2011 Conference on Higher Education Pedagogy
<< Archival Site Only >>

Faculty are, on a daily basis and in very unassuming ways, demonstrating a renewed energy and focus toward the scholarship of teaching and learning. This is further evidenced by our attention to academic assessment, the integration of technology and learning, and even in the change in our teaching lexicon as we incorporate active engagement and reflective practices into instruction to encourage authentic learning. Join us as we showcase and share our collective growth, innovation, and achievement in teaching and learning.

The third annual Conference on Higher Education Pedagogy is focused on Scholarly Teaching and showcases the best pedagogical research and practice in higher education today. Sessions will address disciplinary, cross-disciplinary, and inter-disciplinary challenges facing teachers and students in higher education and will disseminate the latest research aimed at improving the quality of undergraduate and graduate education.

General Information:

When: Thursday-Friday, February 3-4, 2011
Where: The Inn at Virginia Tech
and the Skelton Conference Center
Who: Faculty, Administrators and Students
Proposals Due: Friday, October 7, 2011 (Closed)

Keynote Presenters:

Terry Doyle: The goal of this presentation is to share with faculty ways to enhance their students' learning by adopting a pedagogy based on the most current research on how the human brain learns. It is my hope that faculty will use this information to construct learning activities and environments that are in harmony with how their students' brains learn. The presentation topics will include: the role of exercise and movement in enhancing learning, the brain as a pattern seeking device, teaching to enhance students long term recall and transference of information and the importance of using a multisensory approach when teaching.
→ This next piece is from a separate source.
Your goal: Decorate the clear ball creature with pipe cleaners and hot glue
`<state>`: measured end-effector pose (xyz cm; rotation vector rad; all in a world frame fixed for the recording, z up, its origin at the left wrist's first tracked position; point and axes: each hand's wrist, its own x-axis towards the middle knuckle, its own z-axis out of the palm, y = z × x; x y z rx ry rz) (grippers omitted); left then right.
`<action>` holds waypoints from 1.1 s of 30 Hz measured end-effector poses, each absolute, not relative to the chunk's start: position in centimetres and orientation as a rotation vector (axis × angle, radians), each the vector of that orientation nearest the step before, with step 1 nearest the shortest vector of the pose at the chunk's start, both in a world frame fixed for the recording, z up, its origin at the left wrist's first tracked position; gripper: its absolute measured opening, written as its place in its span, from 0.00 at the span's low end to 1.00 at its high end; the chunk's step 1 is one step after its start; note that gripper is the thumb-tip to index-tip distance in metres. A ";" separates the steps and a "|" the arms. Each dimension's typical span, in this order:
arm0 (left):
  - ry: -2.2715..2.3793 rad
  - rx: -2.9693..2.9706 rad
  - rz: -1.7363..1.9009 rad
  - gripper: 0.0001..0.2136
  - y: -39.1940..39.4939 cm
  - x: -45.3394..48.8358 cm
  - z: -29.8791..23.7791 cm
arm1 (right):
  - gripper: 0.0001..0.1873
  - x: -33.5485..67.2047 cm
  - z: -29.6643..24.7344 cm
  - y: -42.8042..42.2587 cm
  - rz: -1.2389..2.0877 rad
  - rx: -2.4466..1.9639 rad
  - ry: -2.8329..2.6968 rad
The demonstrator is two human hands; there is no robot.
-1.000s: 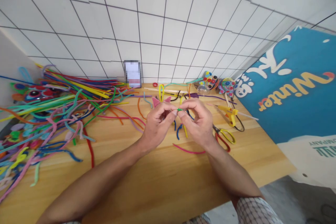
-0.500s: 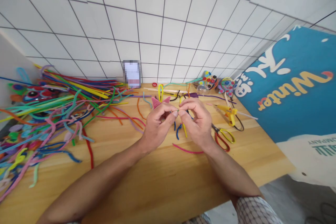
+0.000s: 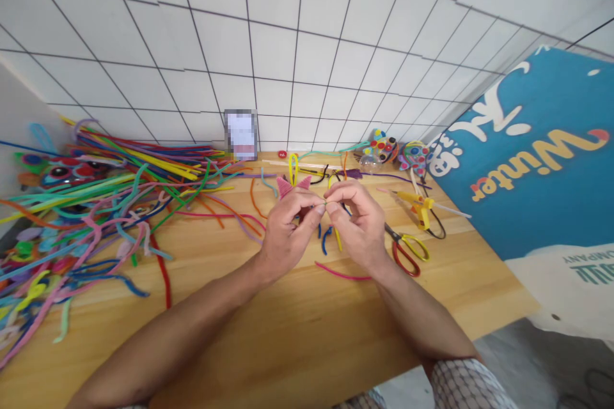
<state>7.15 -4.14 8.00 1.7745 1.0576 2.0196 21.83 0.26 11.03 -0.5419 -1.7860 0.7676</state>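
My left hand [image 3: 290, 227] and my right hand [image 3: 357, 223] meet above the middle of the table, thumbs and forefingers pinched together. Between the fingertips a tiny bit of green pipe cleaner [image 3: 325, 202] shows; most of it is hidden by the fingers. Behind my left hand stands a pink piece with two pointed ears [image 3: 286, 186], partly covered. Short blue pipe cleaners [image 3: 325, 241] lie under the hands, beside a yellow one. A bright pink pipe cleaner [image 3: 339, 274] lies in front, its right end running under my right wrist.
Piles of coloured pipe cleaners [image 3: 158, 160] fill the left side. Scissors [image 3: 407, 252] and a yellow glue gun [image 3: 418, 204] lie to the right. A phone [image 3: 241, 134] leans on the tiled wall. Decorated balls [image 3: 384, 147] stand at the back, near a blue sign [image 3: 542, 179].
Both hands stay almost in place, still pinching at the same spot. My right hand has shifted very slightly left.
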 end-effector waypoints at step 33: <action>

Terry Doyle is a professor of reading at Ferris State University and Senior Instructor for Faculty Development and Coordinator of the New to Ferris Faculty Transition Program for the Faculty Center for Teaching and Learning. Terry has presented over sixty workshops on teaching and learning topics at national and international conferences since 2000. He has also worked with faculty on forty five different colleges and universities across the country on ways to develop a learner centered teaching practice in the past five years.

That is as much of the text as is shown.